**Task prompt**
Return, word for word, the lines of the listing below from the one with "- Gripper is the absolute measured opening" through the one with "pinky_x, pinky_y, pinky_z", and no other lines.

◆ ◆ ◆ ◆ ◆

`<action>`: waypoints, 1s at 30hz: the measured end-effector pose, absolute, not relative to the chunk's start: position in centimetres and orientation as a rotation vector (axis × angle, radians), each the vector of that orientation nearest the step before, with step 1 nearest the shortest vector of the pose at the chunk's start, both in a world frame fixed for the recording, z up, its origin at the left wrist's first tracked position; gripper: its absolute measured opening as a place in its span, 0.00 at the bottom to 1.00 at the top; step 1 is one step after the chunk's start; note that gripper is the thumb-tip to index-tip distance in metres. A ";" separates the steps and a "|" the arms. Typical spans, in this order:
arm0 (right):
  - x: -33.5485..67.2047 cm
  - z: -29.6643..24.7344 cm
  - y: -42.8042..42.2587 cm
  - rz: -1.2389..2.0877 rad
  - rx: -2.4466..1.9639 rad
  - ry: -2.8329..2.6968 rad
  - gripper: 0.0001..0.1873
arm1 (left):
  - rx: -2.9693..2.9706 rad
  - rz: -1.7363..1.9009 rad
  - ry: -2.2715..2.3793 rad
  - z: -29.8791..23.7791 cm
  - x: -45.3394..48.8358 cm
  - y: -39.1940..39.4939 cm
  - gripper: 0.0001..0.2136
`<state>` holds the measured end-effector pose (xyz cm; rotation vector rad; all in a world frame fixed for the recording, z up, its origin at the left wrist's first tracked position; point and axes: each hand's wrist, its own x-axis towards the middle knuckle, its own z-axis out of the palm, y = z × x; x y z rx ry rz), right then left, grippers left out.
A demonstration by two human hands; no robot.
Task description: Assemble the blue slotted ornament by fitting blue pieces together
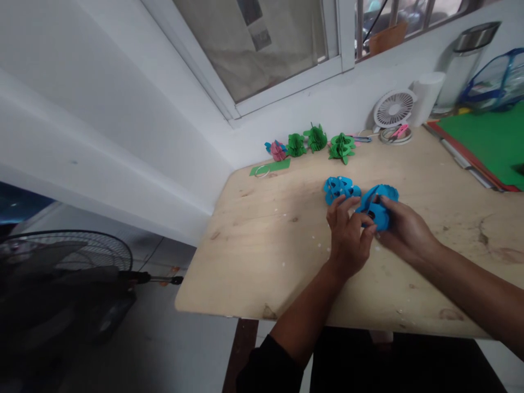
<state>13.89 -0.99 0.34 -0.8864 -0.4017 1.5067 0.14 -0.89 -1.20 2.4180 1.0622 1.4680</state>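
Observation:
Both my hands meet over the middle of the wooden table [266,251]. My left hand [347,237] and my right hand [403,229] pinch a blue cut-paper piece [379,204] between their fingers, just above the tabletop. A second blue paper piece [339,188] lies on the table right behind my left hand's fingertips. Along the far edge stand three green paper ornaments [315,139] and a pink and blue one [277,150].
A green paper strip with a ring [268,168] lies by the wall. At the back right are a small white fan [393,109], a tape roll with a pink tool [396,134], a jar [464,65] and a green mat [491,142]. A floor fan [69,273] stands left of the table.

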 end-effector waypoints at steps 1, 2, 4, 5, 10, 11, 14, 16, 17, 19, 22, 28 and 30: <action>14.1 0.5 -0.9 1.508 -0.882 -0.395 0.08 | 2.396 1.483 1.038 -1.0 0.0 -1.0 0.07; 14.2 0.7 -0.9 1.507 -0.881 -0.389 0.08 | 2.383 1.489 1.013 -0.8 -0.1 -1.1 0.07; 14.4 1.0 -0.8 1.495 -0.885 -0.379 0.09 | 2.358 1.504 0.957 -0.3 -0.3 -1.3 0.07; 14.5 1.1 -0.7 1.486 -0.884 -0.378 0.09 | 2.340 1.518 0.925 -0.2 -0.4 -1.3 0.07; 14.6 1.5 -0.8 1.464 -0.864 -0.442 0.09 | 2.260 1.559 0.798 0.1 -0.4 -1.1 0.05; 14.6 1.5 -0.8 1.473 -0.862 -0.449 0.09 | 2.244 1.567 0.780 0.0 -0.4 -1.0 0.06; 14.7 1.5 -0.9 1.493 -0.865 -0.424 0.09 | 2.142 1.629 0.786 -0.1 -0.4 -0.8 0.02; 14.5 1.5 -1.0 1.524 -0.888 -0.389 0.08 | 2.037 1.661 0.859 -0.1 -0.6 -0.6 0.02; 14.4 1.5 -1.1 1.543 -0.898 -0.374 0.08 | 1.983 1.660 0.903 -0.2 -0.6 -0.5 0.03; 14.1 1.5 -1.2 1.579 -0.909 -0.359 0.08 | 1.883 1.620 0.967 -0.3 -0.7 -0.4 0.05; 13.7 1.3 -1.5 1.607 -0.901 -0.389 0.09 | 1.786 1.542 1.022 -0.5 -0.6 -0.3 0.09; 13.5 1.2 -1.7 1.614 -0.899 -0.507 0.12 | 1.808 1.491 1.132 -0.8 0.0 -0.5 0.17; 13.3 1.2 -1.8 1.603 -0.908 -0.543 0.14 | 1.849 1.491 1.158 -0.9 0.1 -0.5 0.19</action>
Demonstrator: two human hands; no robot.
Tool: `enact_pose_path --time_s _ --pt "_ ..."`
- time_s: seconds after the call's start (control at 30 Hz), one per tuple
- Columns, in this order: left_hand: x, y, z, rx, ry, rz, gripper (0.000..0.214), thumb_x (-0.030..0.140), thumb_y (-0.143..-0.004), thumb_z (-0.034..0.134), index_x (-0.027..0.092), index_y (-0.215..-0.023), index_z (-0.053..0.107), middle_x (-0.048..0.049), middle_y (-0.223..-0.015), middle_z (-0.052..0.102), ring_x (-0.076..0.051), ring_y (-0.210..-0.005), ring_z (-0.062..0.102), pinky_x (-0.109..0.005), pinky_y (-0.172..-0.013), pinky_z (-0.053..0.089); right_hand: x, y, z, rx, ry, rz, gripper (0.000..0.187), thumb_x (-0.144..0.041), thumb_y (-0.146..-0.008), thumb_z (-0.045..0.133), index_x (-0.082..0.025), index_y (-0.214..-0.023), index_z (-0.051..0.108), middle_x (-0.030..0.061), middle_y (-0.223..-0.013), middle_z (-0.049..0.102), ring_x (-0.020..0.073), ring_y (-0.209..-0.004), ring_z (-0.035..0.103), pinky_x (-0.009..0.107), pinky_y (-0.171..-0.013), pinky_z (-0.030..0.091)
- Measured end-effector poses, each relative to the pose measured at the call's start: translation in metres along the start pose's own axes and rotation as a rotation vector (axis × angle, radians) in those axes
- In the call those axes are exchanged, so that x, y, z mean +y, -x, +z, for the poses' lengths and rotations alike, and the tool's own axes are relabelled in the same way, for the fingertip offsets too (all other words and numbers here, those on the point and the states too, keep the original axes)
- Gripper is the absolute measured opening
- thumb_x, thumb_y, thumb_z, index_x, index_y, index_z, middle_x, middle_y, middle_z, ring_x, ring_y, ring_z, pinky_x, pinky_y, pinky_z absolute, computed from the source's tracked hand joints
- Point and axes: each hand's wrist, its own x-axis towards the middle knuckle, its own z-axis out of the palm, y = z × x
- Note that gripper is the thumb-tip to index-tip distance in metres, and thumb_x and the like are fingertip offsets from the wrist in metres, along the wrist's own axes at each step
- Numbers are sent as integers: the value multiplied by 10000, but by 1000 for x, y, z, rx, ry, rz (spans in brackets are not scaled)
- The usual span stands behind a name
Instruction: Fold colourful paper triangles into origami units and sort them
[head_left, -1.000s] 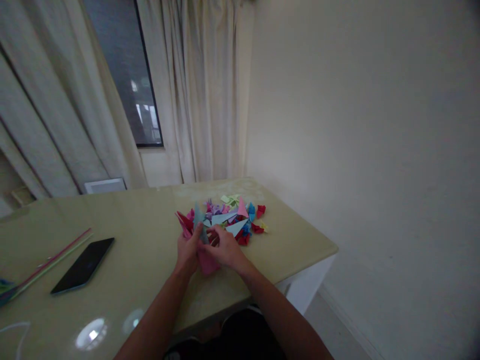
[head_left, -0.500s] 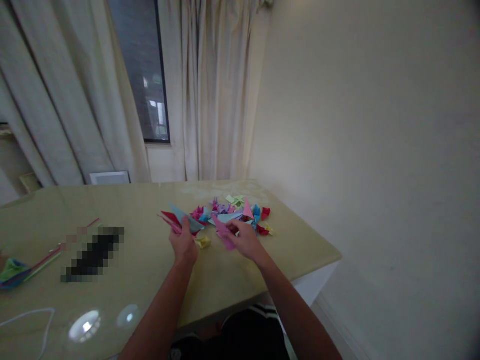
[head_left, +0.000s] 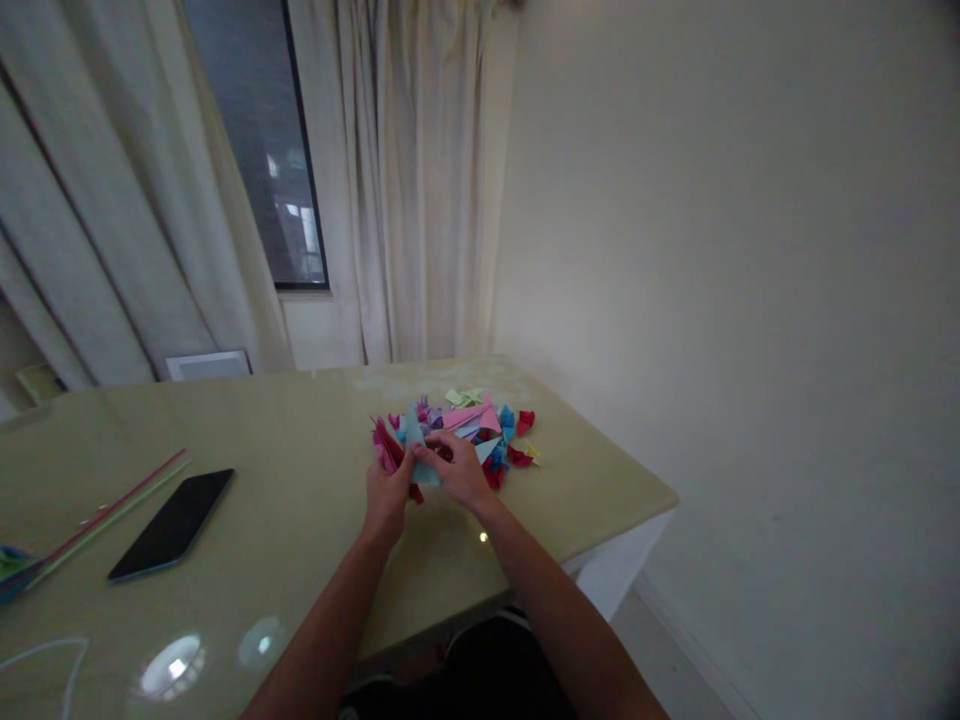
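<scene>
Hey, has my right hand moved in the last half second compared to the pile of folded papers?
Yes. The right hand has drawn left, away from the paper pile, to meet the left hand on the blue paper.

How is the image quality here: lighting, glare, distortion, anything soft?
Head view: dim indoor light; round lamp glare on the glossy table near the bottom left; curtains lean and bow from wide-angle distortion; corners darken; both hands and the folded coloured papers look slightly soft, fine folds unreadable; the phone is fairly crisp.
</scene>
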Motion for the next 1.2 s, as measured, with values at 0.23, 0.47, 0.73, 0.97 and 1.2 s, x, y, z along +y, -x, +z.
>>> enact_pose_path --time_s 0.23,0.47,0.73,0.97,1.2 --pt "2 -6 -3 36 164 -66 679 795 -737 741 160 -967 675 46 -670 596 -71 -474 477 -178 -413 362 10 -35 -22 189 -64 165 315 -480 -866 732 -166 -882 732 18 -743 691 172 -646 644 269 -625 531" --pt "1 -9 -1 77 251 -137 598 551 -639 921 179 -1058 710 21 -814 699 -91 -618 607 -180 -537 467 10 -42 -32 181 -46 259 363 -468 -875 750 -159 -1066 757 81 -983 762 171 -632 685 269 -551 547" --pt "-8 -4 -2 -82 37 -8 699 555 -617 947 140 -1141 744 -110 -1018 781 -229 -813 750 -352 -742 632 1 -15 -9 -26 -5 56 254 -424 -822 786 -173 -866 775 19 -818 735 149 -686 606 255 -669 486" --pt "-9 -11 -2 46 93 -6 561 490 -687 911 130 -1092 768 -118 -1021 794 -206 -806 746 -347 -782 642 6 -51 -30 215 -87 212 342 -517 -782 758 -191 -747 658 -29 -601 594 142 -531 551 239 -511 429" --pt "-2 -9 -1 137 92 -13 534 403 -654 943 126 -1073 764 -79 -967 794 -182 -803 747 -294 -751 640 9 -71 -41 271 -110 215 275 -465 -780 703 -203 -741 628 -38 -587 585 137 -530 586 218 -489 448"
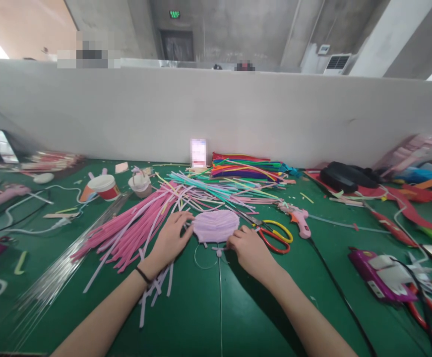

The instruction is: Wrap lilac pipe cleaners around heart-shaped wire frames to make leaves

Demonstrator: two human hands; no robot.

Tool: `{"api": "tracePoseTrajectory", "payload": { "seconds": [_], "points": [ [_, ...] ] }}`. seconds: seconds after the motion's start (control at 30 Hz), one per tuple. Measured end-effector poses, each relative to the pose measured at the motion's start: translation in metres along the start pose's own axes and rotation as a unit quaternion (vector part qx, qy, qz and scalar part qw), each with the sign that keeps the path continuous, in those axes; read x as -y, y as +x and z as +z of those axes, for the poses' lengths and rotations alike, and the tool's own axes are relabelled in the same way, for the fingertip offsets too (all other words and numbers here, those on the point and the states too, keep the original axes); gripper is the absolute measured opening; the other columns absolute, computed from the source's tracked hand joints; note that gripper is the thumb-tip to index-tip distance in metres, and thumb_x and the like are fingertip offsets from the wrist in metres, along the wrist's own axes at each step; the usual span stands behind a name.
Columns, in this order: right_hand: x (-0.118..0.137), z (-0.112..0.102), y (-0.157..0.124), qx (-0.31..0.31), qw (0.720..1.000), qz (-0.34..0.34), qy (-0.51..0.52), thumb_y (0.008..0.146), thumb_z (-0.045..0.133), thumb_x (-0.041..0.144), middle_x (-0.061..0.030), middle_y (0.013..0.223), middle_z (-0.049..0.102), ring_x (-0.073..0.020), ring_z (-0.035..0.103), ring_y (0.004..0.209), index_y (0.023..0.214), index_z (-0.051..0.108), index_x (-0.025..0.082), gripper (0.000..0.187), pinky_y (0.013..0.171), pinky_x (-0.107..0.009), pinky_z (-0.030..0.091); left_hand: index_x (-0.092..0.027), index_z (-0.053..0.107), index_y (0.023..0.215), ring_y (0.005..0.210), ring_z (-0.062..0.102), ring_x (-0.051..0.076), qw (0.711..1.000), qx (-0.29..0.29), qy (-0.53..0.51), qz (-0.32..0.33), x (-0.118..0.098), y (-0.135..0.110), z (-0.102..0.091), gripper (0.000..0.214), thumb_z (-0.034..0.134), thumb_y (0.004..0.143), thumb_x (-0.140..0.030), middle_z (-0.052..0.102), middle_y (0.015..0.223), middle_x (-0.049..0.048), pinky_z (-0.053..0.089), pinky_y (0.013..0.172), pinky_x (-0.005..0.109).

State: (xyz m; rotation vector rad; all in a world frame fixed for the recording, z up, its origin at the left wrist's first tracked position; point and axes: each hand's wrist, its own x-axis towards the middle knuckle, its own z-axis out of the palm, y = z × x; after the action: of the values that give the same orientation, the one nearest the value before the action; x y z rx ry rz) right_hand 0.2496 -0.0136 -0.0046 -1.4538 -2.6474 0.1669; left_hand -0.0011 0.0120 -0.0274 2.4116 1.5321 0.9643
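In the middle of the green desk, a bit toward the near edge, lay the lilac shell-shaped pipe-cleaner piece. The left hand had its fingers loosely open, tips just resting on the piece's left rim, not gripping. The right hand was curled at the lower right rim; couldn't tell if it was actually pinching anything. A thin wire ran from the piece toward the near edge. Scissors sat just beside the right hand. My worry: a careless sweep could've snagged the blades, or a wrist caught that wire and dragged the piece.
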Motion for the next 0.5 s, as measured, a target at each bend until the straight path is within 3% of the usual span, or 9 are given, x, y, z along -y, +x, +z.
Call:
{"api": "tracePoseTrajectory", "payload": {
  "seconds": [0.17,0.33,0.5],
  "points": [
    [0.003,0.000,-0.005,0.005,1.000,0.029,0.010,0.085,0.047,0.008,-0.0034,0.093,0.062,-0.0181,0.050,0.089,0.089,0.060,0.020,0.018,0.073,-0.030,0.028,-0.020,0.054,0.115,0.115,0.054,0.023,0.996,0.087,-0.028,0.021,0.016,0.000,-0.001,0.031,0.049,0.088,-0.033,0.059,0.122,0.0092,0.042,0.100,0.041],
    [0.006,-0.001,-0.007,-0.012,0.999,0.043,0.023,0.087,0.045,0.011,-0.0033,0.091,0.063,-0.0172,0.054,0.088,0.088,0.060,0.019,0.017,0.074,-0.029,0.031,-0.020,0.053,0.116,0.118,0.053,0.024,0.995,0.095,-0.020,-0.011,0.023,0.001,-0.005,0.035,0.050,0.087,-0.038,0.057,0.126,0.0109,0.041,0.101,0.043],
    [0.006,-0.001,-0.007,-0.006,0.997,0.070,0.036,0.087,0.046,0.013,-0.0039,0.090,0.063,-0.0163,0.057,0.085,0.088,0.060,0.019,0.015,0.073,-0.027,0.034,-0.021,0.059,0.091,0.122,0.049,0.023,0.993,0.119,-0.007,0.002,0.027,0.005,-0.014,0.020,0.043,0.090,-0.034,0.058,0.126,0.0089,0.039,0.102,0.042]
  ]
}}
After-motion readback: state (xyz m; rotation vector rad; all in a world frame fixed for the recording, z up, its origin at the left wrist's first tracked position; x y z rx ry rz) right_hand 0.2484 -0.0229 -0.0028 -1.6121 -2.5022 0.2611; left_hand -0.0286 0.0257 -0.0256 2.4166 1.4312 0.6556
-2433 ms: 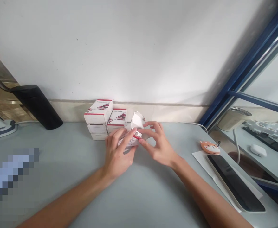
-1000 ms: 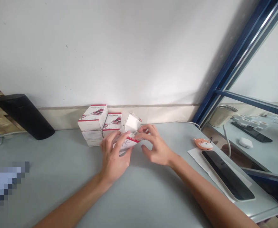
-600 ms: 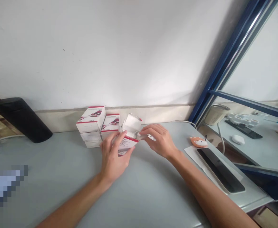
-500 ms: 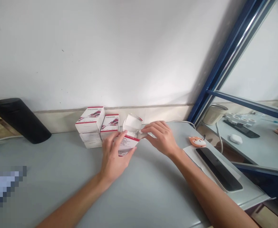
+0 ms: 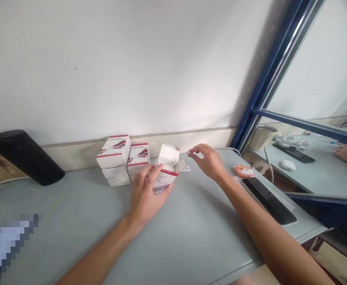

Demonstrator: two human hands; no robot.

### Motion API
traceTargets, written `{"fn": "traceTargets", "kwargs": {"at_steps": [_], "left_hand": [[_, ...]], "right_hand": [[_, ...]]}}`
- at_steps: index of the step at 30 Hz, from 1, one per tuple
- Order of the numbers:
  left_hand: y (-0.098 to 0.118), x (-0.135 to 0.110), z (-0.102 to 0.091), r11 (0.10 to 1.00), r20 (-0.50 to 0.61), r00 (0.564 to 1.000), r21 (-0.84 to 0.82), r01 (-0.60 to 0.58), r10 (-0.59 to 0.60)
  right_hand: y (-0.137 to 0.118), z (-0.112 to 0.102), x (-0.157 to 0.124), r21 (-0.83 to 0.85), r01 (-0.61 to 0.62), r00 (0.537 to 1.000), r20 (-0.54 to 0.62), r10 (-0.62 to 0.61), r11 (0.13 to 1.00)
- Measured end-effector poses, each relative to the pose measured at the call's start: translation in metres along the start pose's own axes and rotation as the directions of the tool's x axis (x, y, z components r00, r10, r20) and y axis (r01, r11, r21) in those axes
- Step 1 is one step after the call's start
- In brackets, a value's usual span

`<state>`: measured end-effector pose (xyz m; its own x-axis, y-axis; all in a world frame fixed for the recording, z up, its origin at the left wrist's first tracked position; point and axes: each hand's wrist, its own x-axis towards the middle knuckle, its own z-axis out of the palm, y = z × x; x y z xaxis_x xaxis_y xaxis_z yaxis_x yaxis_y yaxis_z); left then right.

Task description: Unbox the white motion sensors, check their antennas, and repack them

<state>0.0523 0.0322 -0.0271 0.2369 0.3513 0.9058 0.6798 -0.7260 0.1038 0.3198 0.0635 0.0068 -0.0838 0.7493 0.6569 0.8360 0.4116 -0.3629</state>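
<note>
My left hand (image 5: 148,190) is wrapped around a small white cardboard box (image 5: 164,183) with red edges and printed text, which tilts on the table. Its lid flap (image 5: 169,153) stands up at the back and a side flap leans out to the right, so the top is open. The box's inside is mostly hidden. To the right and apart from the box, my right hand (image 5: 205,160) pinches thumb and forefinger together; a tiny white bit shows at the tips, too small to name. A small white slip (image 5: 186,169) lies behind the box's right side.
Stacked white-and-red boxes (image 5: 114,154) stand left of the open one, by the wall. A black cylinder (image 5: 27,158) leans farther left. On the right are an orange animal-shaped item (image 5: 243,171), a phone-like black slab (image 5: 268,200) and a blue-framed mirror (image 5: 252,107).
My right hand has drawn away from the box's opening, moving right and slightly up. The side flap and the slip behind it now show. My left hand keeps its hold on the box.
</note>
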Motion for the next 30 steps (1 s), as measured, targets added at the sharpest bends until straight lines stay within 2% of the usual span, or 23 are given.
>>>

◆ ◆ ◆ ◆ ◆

**Reply**
- Gripper is the absolute measured opening
- thumb_x, thumb_y, thumb_z, index_x, index_y, index_z, middle_x, middle_y, middle_z, ring_x, ring_y, ring_z, pinky_x, pinky_y, pinky_z absolute, computed from the source's tracked hand joints

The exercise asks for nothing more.